**What is needed**:
Output the complete listing. Match it exactly.
=== Data excerpt ===
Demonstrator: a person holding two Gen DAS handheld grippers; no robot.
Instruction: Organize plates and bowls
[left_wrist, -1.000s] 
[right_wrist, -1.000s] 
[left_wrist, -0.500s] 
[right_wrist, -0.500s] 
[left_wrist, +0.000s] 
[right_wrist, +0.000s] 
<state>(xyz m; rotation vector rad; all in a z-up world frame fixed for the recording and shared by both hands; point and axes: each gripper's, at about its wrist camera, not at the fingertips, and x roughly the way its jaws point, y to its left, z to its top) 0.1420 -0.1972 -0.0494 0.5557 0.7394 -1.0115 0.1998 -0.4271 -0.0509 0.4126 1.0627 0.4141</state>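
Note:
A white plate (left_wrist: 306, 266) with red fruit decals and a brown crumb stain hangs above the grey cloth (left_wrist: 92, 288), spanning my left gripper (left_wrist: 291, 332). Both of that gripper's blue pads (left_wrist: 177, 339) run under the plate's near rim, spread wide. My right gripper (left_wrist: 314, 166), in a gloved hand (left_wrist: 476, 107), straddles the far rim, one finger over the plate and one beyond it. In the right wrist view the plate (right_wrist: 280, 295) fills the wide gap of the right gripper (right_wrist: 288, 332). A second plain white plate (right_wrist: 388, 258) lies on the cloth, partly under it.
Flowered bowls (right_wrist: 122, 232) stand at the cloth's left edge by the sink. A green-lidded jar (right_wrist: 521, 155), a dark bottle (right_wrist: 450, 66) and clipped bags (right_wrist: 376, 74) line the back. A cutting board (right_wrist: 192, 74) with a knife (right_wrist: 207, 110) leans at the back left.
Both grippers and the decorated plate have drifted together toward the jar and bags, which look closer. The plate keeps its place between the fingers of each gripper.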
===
**Problem solution**:
Demonstrator: a person holding two Gen DAS handheld grippers; no robot.
Instruction: Organize plates and bowls
[left_wrist, -1.000s] 
[right_wrist, -1.000s] 
[left_wrist, -0.500s] 
[right_wrist, -0.500s] 
[left_wrist, +0.000s] 
[right_wrist, +0.000s] 
<state>(xyz m; rotation vector rad; all in a z-up world frame fixed for the recording and shared by both hands; point and axes: each gripper's, at about its wrist camera, not at the fingertips, and x roughly the way its jaws point, y to its left, z to its top) 0.1420 -0.1972 -0.0494 0.5557 0.7394 -1.0115 0.1998 -0.4271 -0.0509 0.4126 1.0627 0.4141</state>
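Note:
A white plate (left_wrist: 306, 266) with red fruit decals and a brown crumb stain hangs above the grey cloth (left_wrist: 92, 288), spanning my left gripper (left_wrist: 291, 332). Both of that gripper's blue pads (left_wrist: 177, 339) run under the plate's near rim, spread wide. My right gripper (left_wrist: 314, 166), in a gloved hand (left_wrist: 476, 107), straddles the far rim, one finger over the plate and one beyond it. In the right wrist view the plate (right_wrist: 280, 295) fills the wide gap of the right gripper (right_wrist: 288, 332). A second plain white plate (right_wrist: 388, 258) lies on the cloth, partly under it.
Flowered bowls (right_wrist: 122, 232) stand at the cloth's left edge by the sink. A green-lidded jar (right_wrist: 521, 155), a dark bottle (right_wrist: 450, 66) and clipped bags (right_wrist: 376, 74) line the back. A cutting board (right_wrist: 192, 74) with a knife (right_wrist: 207, 110) leans at the back left.
Both grippers and the decorated plate have drifted together toward the jar and bags, which look closer. The plate keeps its place between the fingers of each gripper.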

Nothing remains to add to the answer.